- _WHAT TO DO_: Go through the entries below and work out how many lines include "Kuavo". Answer with the number only.

** Opening MATERIAL PROVIDED block **

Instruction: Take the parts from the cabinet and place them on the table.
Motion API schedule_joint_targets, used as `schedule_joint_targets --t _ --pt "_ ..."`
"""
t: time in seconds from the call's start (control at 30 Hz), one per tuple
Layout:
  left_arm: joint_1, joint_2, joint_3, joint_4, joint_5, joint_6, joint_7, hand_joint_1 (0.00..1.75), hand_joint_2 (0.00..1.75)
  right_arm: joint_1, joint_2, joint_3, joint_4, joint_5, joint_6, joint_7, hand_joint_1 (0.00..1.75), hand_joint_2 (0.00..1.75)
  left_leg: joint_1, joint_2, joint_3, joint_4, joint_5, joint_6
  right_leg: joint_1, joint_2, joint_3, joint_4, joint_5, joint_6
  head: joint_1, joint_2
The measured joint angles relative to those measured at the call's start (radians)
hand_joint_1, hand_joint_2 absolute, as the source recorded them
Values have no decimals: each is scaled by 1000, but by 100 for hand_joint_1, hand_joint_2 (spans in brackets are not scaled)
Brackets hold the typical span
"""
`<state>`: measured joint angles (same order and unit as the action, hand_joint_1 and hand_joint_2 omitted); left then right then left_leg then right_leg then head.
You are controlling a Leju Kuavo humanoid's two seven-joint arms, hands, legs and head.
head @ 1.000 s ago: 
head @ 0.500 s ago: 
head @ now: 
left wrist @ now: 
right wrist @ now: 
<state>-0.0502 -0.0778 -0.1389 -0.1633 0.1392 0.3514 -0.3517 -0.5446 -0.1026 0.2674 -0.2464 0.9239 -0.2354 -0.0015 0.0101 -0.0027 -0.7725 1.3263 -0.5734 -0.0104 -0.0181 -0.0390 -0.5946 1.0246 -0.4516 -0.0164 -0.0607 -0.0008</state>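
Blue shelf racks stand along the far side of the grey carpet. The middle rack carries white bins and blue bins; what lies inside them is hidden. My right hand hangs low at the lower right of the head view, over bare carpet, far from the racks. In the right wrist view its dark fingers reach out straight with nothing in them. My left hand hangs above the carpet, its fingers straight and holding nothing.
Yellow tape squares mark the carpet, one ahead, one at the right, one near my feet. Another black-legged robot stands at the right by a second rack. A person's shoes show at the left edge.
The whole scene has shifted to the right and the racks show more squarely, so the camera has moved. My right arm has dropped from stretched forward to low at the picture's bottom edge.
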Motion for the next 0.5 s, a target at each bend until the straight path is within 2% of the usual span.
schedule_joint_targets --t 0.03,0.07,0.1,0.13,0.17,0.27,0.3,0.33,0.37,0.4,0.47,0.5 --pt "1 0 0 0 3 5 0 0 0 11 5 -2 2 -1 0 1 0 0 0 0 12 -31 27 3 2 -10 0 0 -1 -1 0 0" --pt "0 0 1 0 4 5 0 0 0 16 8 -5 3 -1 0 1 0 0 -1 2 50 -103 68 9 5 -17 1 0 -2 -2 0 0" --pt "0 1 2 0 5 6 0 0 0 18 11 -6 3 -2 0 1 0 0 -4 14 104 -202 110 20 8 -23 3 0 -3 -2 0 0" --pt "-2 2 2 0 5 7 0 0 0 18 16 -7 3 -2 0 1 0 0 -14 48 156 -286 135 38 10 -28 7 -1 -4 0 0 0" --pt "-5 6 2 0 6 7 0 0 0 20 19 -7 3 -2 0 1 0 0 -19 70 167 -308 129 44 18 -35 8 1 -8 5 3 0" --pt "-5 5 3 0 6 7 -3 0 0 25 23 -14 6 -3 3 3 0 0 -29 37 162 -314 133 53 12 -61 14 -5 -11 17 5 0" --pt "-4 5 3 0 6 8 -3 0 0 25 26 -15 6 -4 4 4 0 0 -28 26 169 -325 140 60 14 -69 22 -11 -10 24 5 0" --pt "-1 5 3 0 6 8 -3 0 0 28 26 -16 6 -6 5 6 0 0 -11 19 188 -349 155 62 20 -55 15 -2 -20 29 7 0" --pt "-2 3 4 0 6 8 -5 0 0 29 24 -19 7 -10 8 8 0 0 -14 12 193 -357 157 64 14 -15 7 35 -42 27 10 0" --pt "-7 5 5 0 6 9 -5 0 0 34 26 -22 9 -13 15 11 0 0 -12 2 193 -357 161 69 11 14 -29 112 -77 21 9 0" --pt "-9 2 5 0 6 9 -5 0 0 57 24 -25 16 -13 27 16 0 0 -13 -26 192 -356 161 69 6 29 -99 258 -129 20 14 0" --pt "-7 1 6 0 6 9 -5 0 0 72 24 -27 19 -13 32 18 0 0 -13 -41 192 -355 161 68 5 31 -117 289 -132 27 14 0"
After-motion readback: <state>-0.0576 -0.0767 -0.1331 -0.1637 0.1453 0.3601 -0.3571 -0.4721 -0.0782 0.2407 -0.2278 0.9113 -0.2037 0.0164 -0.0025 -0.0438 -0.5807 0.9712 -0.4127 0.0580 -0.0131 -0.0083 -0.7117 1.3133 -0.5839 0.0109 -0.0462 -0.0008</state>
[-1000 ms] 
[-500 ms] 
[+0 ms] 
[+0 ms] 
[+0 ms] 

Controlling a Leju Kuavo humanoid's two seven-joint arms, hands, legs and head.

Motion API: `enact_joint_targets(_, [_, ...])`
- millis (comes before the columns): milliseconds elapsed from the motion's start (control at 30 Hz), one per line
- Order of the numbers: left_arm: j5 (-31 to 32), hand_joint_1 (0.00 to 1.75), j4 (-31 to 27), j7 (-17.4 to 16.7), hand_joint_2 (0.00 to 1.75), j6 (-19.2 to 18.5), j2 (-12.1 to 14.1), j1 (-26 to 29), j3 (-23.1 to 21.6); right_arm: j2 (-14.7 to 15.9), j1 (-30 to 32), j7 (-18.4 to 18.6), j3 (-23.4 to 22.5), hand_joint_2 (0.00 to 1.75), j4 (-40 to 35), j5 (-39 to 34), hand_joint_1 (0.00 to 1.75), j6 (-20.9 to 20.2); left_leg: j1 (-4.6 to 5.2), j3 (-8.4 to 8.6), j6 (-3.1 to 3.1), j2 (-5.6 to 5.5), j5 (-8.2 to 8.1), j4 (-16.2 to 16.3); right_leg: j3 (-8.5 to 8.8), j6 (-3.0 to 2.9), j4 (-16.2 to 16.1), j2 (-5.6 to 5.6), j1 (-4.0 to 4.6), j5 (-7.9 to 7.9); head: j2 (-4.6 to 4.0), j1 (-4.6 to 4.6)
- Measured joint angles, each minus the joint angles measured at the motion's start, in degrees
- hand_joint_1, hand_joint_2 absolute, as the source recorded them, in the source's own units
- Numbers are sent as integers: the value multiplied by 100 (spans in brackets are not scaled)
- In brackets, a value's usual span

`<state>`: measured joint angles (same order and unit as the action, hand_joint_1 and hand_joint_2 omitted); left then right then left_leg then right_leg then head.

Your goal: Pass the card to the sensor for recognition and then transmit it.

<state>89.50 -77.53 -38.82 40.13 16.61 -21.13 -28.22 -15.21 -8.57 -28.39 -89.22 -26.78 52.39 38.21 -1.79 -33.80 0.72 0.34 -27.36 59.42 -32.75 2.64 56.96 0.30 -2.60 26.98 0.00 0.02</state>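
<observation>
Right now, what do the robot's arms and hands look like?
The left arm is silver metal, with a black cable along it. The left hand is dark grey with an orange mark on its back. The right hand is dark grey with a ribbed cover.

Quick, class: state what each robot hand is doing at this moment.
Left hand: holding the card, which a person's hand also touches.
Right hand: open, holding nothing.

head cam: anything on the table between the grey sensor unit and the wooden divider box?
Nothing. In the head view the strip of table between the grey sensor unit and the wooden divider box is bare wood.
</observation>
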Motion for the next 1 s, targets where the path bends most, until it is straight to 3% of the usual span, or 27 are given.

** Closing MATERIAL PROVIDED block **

- _RESPONSE AREA_: 2